WCArchive sets new Record 82
dcs
writes "The hardware upgrade for wcarchive came
not a single second too soon. In it's first full day of
operation with the new hardware, a new record was set...
969 gigabytes of traffic was generated, thanks
mainly to the recent release of RedHat 6.0. I'm
looking forward to the first terabyte in day mark, but it
seems an upgrade on network capacity is due before that
can happen. "
Re:A Million Dollars a Year in Bandwidth (Score:1)
That's pretty much all I know about who uses what.
BS (Score:1)
windows "nt" could never handle this load!
In microsoft's "best practices" documentation, they recommend a GROUP of machines more powerful than ftp.cdrom.com, just to server 6-8 GB/day.
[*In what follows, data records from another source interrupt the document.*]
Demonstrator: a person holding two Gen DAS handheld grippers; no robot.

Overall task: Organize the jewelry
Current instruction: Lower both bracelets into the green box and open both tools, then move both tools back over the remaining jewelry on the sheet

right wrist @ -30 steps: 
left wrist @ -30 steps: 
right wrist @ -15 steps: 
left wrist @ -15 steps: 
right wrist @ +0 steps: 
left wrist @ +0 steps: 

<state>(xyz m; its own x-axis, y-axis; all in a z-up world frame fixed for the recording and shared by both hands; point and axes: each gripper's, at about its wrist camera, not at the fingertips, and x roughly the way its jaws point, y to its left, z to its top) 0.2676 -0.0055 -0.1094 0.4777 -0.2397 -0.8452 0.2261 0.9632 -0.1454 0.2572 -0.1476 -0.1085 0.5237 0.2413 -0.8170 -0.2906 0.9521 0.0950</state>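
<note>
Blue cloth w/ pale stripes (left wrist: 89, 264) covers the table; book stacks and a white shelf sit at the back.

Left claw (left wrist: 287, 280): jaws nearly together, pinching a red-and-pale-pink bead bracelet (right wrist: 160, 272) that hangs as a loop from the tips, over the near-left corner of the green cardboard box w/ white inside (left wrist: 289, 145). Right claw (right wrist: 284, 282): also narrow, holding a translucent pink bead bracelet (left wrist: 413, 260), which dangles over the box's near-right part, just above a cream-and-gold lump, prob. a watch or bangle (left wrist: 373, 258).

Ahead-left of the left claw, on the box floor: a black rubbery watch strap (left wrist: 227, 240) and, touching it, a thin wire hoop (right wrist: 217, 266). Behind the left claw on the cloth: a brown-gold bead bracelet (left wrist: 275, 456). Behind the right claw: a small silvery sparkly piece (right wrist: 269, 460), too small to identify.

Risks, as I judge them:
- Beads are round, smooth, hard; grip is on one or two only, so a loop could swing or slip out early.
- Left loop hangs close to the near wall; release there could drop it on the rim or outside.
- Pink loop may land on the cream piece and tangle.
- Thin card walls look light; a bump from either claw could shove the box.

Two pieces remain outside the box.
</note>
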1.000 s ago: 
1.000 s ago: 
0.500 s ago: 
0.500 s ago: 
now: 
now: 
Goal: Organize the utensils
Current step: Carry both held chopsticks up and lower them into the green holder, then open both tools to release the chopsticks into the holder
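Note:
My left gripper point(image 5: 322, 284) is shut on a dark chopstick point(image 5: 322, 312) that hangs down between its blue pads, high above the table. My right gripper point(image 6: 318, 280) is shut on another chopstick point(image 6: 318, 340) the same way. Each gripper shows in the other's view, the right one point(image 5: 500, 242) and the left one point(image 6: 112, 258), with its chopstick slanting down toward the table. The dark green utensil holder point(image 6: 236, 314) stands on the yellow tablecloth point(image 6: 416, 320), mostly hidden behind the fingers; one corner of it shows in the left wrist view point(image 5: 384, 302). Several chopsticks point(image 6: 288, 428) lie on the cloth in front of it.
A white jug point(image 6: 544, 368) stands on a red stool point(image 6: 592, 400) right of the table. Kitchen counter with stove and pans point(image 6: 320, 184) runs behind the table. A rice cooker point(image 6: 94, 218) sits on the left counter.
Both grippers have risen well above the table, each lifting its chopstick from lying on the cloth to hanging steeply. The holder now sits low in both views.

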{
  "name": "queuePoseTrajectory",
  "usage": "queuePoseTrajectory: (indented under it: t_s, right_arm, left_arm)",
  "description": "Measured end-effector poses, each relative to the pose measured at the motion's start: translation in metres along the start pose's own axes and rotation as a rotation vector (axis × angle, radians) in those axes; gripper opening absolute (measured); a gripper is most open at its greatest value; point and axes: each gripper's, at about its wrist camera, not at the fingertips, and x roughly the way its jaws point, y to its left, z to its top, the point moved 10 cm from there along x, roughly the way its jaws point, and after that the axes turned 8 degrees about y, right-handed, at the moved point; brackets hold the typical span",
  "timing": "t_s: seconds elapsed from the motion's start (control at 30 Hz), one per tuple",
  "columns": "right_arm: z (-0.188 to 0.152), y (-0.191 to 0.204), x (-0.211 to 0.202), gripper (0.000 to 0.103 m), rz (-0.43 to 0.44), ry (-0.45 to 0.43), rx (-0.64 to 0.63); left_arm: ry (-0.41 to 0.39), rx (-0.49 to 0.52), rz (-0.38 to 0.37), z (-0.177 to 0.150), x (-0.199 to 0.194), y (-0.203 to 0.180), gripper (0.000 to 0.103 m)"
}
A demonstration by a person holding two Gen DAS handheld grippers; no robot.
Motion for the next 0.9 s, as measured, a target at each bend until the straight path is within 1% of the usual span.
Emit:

Install windows "nt" on ftp.cdrom.com, and watch it crash, just like the debacle that occurred when microsoft tried to move hotmail from Unix to windows "nt"!
Re:BS (Score:1)
I've got 4 Linux machines with dual 300 MHz PIIs and half a gig of RAM each using round robin DNS to handle a very busy web site, and it doesn't serve anywhere near 1000 gigs a day, yet it needs hardware that is much more powerfull than cdrom.com, precisely because web serving is a much harder thing than FTP serving.
Re:A Million Dollars a Year in Bandwidth (Score:1)
Makes you wonder... (Score:1)
Forget Mindcraft, this is where it really counts.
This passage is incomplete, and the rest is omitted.